-Papai, o que é esta coisa...?
O pai, que até aquele momento olhava embevecido como era incrível o seu pequeno de cinco anos escrevendo pequenas palavras na sua letra torta e hesitante, acordou de sua contemplação sem entender o filho.
-Que coisa, rapazinho?
-Ah...eu não sei fazer você entender...é essa coisa que fica passando...em volta da gente...
-Uma coisa passando em volta da gente? Você quer dizer o ar, o vento?
-Não, não, não! É mais grande, mais forte que o vento!
-Mais forte que o vento?
-Papai, pare de repetir o que tô falando! Assim você não vai responder nada pra mim!
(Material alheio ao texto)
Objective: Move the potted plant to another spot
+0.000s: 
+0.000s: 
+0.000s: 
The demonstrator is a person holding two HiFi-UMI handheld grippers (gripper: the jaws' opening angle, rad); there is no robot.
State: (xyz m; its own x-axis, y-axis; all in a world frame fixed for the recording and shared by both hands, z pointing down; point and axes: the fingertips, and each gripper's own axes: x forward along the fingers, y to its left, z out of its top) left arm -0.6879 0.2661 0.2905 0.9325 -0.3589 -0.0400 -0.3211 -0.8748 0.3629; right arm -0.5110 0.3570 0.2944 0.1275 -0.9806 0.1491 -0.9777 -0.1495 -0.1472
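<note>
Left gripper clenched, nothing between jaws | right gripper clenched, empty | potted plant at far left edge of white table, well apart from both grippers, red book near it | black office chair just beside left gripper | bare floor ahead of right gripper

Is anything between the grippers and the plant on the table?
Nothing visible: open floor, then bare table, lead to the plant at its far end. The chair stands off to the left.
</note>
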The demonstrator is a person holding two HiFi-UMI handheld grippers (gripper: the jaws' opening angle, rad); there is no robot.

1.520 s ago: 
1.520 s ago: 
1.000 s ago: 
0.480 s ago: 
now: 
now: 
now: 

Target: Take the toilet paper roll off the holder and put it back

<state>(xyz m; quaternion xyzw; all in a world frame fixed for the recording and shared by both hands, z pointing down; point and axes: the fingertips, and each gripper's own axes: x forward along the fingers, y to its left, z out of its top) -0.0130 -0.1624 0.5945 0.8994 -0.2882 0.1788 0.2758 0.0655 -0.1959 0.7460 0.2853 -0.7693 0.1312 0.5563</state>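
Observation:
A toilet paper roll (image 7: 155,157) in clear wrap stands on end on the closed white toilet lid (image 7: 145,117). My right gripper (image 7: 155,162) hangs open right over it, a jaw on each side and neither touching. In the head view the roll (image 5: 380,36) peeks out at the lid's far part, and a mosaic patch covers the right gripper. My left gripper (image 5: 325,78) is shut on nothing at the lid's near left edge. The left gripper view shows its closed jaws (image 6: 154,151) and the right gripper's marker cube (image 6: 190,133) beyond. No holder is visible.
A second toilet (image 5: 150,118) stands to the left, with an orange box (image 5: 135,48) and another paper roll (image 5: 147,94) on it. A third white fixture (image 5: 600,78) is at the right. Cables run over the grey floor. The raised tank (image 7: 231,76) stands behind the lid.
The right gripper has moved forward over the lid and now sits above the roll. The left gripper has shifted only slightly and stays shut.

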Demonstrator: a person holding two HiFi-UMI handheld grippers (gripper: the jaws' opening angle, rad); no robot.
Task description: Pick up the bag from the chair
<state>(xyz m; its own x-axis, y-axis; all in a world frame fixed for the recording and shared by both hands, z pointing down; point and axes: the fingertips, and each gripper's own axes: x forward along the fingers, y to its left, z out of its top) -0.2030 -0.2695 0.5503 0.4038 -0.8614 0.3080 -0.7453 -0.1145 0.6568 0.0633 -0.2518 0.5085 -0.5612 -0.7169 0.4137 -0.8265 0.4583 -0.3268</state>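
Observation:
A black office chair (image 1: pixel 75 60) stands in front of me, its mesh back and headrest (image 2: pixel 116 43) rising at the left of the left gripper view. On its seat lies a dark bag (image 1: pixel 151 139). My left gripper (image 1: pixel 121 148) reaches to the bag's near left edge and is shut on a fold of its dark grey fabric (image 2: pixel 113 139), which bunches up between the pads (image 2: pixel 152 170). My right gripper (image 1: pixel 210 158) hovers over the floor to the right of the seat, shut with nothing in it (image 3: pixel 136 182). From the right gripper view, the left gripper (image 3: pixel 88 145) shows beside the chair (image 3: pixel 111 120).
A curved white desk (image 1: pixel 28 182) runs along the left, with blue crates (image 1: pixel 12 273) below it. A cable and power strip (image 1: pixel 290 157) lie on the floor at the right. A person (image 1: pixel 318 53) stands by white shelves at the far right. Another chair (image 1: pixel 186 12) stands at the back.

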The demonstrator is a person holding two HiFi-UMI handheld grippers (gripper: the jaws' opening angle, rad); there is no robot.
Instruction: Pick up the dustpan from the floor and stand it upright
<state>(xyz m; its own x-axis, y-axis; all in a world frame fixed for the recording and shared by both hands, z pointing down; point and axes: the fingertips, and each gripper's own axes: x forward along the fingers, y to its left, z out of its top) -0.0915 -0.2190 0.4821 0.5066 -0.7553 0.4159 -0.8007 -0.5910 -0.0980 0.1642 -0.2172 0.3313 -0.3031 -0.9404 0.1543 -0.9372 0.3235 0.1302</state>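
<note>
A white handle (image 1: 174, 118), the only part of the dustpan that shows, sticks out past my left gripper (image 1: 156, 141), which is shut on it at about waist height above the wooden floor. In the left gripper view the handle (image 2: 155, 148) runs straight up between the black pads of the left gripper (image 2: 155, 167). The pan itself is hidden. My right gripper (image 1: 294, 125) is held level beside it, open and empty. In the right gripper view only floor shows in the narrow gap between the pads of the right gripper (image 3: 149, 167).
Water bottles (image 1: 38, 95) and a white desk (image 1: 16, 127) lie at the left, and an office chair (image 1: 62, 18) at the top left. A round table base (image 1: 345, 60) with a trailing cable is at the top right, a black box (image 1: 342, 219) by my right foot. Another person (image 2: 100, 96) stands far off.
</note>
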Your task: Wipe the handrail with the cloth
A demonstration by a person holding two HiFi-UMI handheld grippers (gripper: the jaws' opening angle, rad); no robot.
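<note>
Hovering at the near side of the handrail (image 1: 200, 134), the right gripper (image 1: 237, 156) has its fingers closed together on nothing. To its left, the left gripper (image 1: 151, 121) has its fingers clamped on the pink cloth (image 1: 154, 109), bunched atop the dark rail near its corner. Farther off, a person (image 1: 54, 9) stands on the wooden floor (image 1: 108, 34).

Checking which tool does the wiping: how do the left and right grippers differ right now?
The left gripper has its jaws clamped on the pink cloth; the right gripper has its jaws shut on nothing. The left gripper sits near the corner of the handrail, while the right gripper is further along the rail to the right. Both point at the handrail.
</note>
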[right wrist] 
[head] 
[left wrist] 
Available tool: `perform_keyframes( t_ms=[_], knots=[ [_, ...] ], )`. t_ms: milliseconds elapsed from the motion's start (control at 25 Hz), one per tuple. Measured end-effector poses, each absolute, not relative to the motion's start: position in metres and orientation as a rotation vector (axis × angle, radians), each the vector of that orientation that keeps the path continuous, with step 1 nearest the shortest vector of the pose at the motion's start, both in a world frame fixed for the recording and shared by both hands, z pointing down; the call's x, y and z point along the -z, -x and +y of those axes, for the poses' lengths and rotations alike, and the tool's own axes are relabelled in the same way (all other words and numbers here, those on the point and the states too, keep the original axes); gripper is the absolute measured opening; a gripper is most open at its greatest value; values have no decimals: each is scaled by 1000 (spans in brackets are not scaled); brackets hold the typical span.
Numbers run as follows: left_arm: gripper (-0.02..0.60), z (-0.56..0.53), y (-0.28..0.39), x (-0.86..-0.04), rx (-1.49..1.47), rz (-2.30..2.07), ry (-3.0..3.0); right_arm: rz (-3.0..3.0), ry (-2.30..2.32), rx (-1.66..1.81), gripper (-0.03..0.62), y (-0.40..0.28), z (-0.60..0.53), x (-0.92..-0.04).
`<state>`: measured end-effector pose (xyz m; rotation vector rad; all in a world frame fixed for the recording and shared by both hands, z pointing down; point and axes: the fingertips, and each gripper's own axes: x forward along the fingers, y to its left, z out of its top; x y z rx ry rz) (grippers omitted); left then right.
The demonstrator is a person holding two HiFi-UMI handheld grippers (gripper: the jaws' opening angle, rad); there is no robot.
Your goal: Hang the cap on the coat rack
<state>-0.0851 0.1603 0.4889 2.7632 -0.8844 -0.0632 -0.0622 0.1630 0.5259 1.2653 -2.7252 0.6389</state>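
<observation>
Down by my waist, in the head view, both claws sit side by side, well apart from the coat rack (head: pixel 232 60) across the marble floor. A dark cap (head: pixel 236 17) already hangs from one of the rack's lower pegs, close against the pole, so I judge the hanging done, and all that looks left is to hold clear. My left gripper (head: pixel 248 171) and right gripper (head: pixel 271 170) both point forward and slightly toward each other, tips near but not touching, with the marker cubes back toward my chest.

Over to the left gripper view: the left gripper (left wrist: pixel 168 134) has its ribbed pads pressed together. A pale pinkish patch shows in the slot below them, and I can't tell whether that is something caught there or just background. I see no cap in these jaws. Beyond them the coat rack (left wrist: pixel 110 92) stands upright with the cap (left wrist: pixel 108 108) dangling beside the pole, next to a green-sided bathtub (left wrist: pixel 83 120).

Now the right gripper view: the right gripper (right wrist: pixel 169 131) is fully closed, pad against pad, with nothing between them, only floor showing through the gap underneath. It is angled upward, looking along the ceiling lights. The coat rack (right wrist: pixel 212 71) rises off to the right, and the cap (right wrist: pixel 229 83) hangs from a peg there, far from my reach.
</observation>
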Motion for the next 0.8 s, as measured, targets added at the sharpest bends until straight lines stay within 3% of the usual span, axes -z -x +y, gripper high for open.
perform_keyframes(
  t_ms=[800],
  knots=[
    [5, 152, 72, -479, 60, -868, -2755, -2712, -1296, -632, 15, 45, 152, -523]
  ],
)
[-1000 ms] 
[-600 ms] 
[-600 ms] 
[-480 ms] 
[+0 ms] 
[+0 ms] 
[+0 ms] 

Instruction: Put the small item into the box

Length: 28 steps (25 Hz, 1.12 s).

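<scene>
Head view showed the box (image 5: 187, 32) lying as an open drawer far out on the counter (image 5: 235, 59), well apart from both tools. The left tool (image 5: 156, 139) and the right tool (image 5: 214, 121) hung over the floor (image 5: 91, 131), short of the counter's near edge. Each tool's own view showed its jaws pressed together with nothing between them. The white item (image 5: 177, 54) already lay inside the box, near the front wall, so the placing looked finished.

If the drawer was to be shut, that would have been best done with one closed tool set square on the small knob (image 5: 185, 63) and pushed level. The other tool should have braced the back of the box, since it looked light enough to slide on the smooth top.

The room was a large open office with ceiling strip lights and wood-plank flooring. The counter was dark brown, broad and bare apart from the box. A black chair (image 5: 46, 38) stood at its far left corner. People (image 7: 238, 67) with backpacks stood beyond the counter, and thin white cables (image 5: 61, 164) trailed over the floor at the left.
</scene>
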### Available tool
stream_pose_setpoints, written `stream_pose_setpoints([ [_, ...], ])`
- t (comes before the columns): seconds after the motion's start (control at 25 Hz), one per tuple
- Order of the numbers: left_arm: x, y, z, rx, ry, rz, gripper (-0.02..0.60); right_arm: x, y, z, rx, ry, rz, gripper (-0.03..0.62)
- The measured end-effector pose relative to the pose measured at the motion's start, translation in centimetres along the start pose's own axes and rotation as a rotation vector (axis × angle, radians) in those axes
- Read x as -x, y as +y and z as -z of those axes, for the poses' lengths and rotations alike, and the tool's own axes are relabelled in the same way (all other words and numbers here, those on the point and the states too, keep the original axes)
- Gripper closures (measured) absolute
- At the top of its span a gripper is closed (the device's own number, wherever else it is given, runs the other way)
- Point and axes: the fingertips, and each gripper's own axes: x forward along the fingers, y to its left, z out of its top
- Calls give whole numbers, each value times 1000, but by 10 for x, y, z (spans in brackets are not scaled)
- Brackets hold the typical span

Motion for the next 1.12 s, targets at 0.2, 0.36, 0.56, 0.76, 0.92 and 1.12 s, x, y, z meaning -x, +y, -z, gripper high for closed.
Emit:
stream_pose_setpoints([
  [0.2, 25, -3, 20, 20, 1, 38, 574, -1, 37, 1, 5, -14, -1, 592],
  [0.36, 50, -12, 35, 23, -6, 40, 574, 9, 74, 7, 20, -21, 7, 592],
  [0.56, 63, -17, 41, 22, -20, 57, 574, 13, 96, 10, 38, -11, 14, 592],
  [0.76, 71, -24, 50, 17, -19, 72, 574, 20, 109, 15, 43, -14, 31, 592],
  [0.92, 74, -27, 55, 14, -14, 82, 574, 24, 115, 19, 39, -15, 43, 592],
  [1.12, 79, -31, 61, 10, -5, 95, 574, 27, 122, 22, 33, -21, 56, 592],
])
Provavelmente era pai de primeira viagem, devia ter sido avisado muitas vezes sobre os questionamentos da curiosadade das miniaturas de gente que tudo querem saber, dando-lhe a ideia de que seriam perguntas difíceis de fazer seu filho compreender, não o contrário.
Suspirando de impaciência diante do silêncio estarrecido do pai, o garoto insistiu:
-Papai, você sabe do que eu tô falando... é essa coisa, diferente, uma força... Eu sinto essa coisa passar por mim e sei que é ela que deixa as coisas nos seus lugares... Entende, papai?
O menino se esforçara muito para tentar explicar sua dúvida, parando para pensar e engelhando a testa. O que dissera deixara o pai ainda mais confuso, tornando a cena um tanto hilária. Pai e filho, muito parecidos e com as testas engelhadas, se encaravam e era como se olhassem reflexos de um espelho do passado e futuro.
O garoto pareceu desistir e voltou a escrever palavras repetidas no caderno de caligrafia. Diante disso, o pai baixou a cabeça, pensativo.
Pouco tempo depois, o pequeno resolveu ser mais ousado na sua filosofia infantil:
-Papai, essa coisa... ela é Deus?
Logo após passar o choque ante a capaciade daquela cabecinha, o rosto do pai mostrou compreensão. Era simples a dúvida do garoto. Ele descobria aquela magia que explicava o que a complexa racionalidade da ciência (não desenvolvida na lógica sincera das crianças), não podia nem mesmo compreender, aquela magia que rege o mundo, dá tanta beleza a tudo, leva morte a alguns, mas vida a outros.
Um ser há tão pouco tempo no mundo fazia um homem feito se admirar e sorrir feito bobo.
O suspense agradável da cena foi quebrado pela chegada da garçonete, trazendo a refeição dos dois. Fui distraída por outra garçonete que trazia minha conta. Quando livrei-me do pagamento, a cena singular já tornara-se um simples almoço, ambos concentrados em seus pratos.
Deixei a dupla com suas dúvidas e admirações, imaginando para onde iria toda aquela nossa capacidade inata de perceber o mundo, como fizera o pequeno garoto, ao virarmos adultos tão maduros e inteligentes.